Quinn, whose own father was a scientist, fuses science with art to pose uncomfortable existential questions. “I’m interested in biology and people. What it means to live in a body. In a sense those two areas converge.” He has worked with DNA in his ‘DNA Garden’ (2001), a portrait of a sitter composed of 77 plates of cloned DNA — 75 from plants and two from human. ‘Garden’ (2000) is a walk-though installation of hundreds of flowers frozen in silicone, never to decay. ‘Self’, made of his own blood, must be constantly kept below freezing point to maintain its solidity, its fragile existence hanging in the balance, dependent upon a constant source of electricity. He describes it as a “sculpture on life support.” Quinn creates a new ‘Self’ every five years, echoing Rembrandt’s series of self-portraits, and an ultimate example of life becoming art, and art becoming life.
Working with both traditional artist’s materials and biological ones like DNA and blood gives him freedom to explore the elements of modern existence. “That’s the point of being an artist now. You can do anything. There are a million techniques and media, and we live in a world of a million different selves. Plus, you’re not the same person all the time. Sometimes you’re happy, sometimes sad. In a way art should reflect life. All its aspects are valid parts of experience. They should co-exist.”
An oft repeated criticism of Quinn (and other contemporary conceptual artists) is that he doesn’t produce all the work himself. “That only seems to be applied to figurative work, never abstract art,” he notes. “With figuration people want to feel it was made by the artist. If you cover a canvas with red paint, no one worries about who painted it.” He points out that artists have always collaborated on works. “It was always a team effort”. Employing sculptors, technicians and artisans has made his extensive and diverse body of work possible.
“Usually with the paintings I’ll work on the first one or two. Then I’ll work with assistants. Obviously, I supervise everything they do, but I work in a collaborative way with them. Otherwise I’d make ten paintings a year and no sculptures. I want to do everything now, so I have to work collaboratively. Also, it’s an interesting way to work. It gives me a slight distance and objectivity about things.”

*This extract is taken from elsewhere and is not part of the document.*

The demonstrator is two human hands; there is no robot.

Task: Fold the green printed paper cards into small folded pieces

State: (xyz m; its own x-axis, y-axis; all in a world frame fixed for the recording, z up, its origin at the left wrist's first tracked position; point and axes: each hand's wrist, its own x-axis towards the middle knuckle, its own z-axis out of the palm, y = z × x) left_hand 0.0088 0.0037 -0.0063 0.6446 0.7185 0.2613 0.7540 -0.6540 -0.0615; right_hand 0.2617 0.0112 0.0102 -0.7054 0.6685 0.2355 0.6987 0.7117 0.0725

A taste of what Quinn has in store for the future is a recently exhibited sculpture of a youth contemplating a skull. It is based on Zubaran’s ‘Saint Francis of Assisi in his Tomb’. “I’m often inspired by other art, but I transform it,” he says. “I like the echo of the monk and the hoodie. It’s about now. Someone who’s found themselves in a toxic waste dump, but experiences a moment of poetry with something he’s found, the skull. It’s about moments that make life real. I’ll probably make a whole series of works about the city at night.”
Is Quinn’s art about provocation? It certainly confronts us with subjects that might make us uncomfortable. If good art is supposed to provoke reaction and force us to re-examine the world around us and ourselves, then Quinn certainly fulfils the criteria. His work may not always be beautiful, they may appear abject, yet they are diverse and poignant. As Quinn puts it, “Art comes out of the experience of being alive.”